Bywam na spotkaniach z czytelniczkami w różnych miastach (na przykład kilka dni temu w Toruniu na spotkaniu „Między nami kobietami” organizowanym przez znane wydawnictwo ), jestem również związana z Akademią Pozytywnych Kobiet w Warszawie. Spotykamy się raz na miesiąc w gronie co najmniej kilkudziesięciu kobiet i ciągle nas przybywa. Za każdym razem kilka z nas przygotowuje dla pozostałych coś, czym chce się podzielić. Czasem jest to własny sposób na sukces, fachowa wiedza, czasem opowieść o tym, jak można zmienić swoje życie o 180 stopni i na przykład z pracownicy korporacji stać się niezależną artystką z powodzeniem sprzedającą swoje prace, albo historia o tym, jak udało się zażegnać poważny kryzys w związku.

Zasady dobrej i inspirującej komunikacji

Celem naszych spotkań jest zachęcanie wszystkich kobiet do tego, aby czując wzajemne wsparcie, odważyły się realizować swoje pasje, podejmować nowe wyzwania, żeby zaczęły żyć własnym życiem, doceniając fakt, że są kobietami.
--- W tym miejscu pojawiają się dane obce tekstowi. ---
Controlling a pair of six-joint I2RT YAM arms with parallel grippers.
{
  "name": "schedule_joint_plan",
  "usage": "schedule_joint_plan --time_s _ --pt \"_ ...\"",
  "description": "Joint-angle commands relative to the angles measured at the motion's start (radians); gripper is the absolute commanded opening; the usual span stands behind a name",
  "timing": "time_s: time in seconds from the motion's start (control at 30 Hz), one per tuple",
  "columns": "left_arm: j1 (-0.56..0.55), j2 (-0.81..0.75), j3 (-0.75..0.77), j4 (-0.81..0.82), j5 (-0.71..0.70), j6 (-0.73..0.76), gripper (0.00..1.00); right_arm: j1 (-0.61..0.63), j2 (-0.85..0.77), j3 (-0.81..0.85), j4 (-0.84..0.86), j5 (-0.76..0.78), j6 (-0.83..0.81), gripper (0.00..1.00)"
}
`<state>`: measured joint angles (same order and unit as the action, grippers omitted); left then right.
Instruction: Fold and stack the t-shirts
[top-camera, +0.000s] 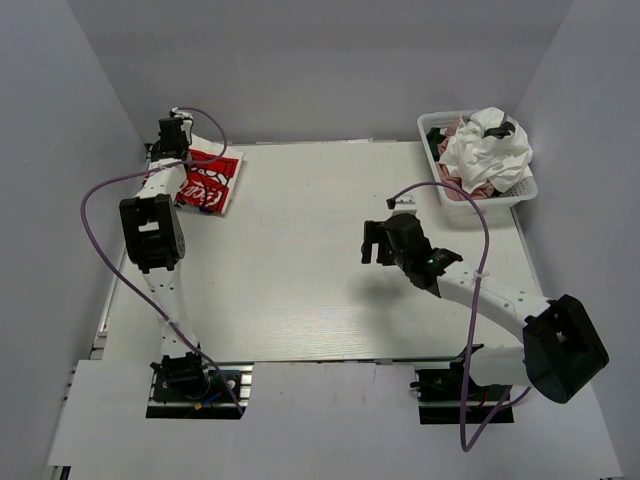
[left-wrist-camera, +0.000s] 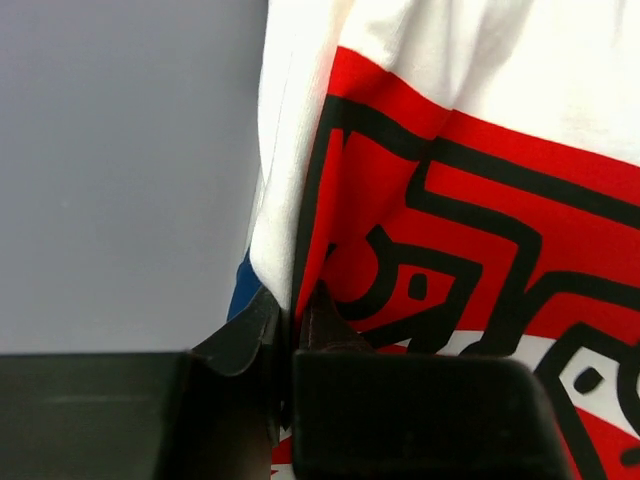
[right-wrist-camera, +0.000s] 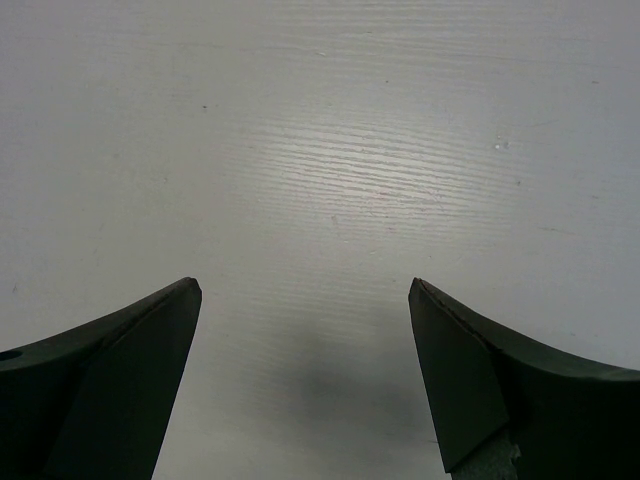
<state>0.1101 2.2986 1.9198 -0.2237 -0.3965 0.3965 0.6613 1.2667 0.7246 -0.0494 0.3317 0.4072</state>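
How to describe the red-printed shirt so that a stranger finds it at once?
On the table, go to the far left corner. There the left hand pinches a folded white t-shirt. Only it shows a red and black print, unlike the crumpled shirts in the basket.

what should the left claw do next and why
Probably open the left claw and let go. It is shut on the edge of the folded white tee with the red print, which seems to lie flat in the far left corner of the table, a strip of blue cloth showing under it. The right claw hangs open over bare table.
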Motion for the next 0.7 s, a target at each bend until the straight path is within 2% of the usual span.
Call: schedule_joint_plan --time_s 0.0,0.13,0.2,0.23,0.3,0.33,0.4,0.43,0.57,0.67 --pt "0.019 0.001 0.067 0.081 -0.077 -0.06 0.0 -0.003 0.02 0.061 0.026 -0.01 -0.001 0.9" --pt "0.052 0.035 0.076 0.081 -0.108 -0.103 0.0 -0.003 0.039 0.073 0.008 -0.025 0.021 0.9" --pt "0.053 0.045 0.076 0.081 -0.136 -0.122 0.21 -0.003 0.039 0.07 0.01 -0.023 0.024 0.9" --pt "0.053 0.054 0.076 0.081 -0.16 -0.137 0.46 -0.005 0.04 0.073 0.006 -0.028 0.027 0.9" --pt "0.053 0.055 0.085 0.066 -0.199 -0.162 0.66 -0.003 0.045 0.076 0.003 -0.031 0.028 0.9" --pt "0.053 0.055 0.096 0.055 -0.226 -0.186 0.82 -0.005 0.046 0.081 -0.003 -0.039 0.033 0.9" --pt "0.053 0.045 0.107 0.043 -0.258 -0.217 0.95 -0.006 0.045 0.084 -0.006 -0.048 0.036 0.9" --pt "0.062 0.045 0.107 0.009 -0.268 -0.229 1.0 -0.003 0.045 0.084 -0.007 -0.051 0.039 0.9" --pt "0.062 0.009 0.168 -0.149 -0.259 -0.397 1.0 -0.006 0.03 0.078 -0.009 -0.075 0.048 0.9" --pt "0.062 -0.056 0.165 -0.264 -0.102 -0.458 1.0 -0.003 0.0 0.068 -0.01 -0.085 0.05 0.9"
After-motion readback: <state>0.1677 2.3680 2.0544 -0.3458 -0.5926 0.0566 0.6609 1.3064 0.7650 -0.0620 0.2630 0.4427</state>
To wspaniałe spotkania, ale aby takie były, przestrzegamy następujących zasad:

1. Podziwiamy się wzajemnie zamiast sobie zazdrościć

Dzięki temu odbieramy osiągnięcia naszych koleżanek jak zachętę do mądrego i skutecznego działania.

2. Nie oceniamy się, ale przyglądamy z ciekawością temu, co mamy do zaoferowania

Dlatego okazuje się, że każda z nas, bez względu na wykonywany zawód, urodę i styl ubierania, ma w sobie coś niepowtarzalnego, co może być inspirujące.
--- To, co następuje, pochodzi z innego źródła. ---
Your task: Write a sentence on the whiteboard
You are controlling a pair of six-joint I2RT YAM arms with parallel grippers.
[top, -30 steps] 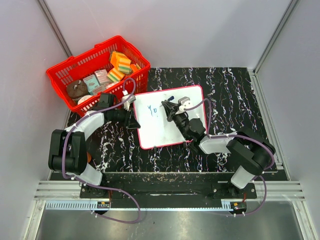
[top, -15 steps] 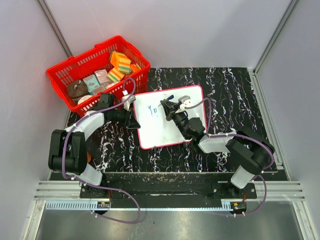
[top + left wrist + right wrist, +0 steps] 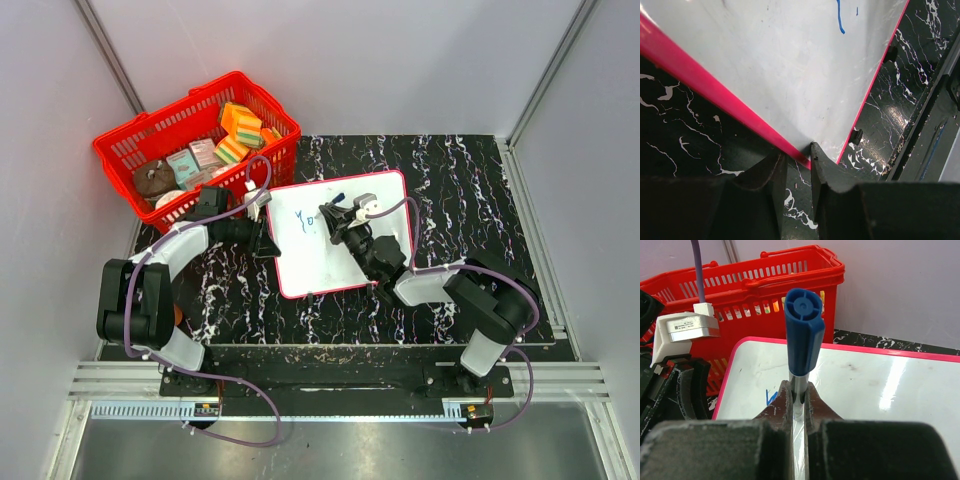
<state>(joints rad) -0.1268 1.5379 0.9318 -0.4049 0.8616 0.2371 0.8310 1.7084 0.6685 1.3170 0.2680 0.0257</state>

3. Traktujemy się wzajemnie z szacunkiem

Nigdy sobie nie przerywamy, nie wyrażamy się lekceważąco o żadnej z nas – nawet jeśli to, o czym mówi, dobrze wiemy lub nie do końca się z tym zgadzamy. To sprawia, że każda z nas czuje się doceniana. 

4. Dzielimy się doświadczeniem

Kiedy nie traktujemy swoich sukcesów jako ściśle strzeżonego sekretu, odpowiadamy sobie wzajemnie na pytania, każda z nas dowiaduje się czegoś interesującego i użytecznego. Taki wzajemny mentoring sprawia, że stajemy się od spotkania do spotkania coraz mądrzejsze i bardziej doświadczone.

5. Stosujemy zasadę „podaj dalej”

Nie zatrzymujemy dla siebie tego, co może być potrzebne innym, tworząc „łańcuszek” osób przenoszących pozytywną energię. Nigdy nie wiadomo, kto i kiedy będzie jej potrzebował. 

6. Nie akceptujemy pewnych zachowań

Przede wszystkim takich, które nie mają w sobie pozytywnego pierwiastka, czyli złośliwej krytyki, nieżyczliwych komentarzy itp. Gdy nie ma na nie przestrzeni, one po prostu się nie zdarzają. 

Jak dbać o kobiecą solidarność?

Czy nie uważacie, że warto zaszczepić tę ideę tam, gdzie mieszkacie, pracujecie? Nawet w najmniejszym gronie, między dwiema koleżankami, w gronie przyjaciółek, w firmie. W ten sposób mit kobiecego braku solidarności przestanie być aktualny. 

Na koniec inspirujące ćwiczenie. Odpowiedzcie sobie proszę na kilka pytań:

  • Co wyobrażam sobie, że mówią na mój temat znajome kobiety?
  • Co chciałabym, aby o mnie mówiły?
  • Czy coś z tym tematem robię?
  • Czy gdyby moje życie dziś się skończyło, powiedziałabym o sobie, że żyłam swoim życiem?
  • Co od jutra zacznę robić, aby tak się stało?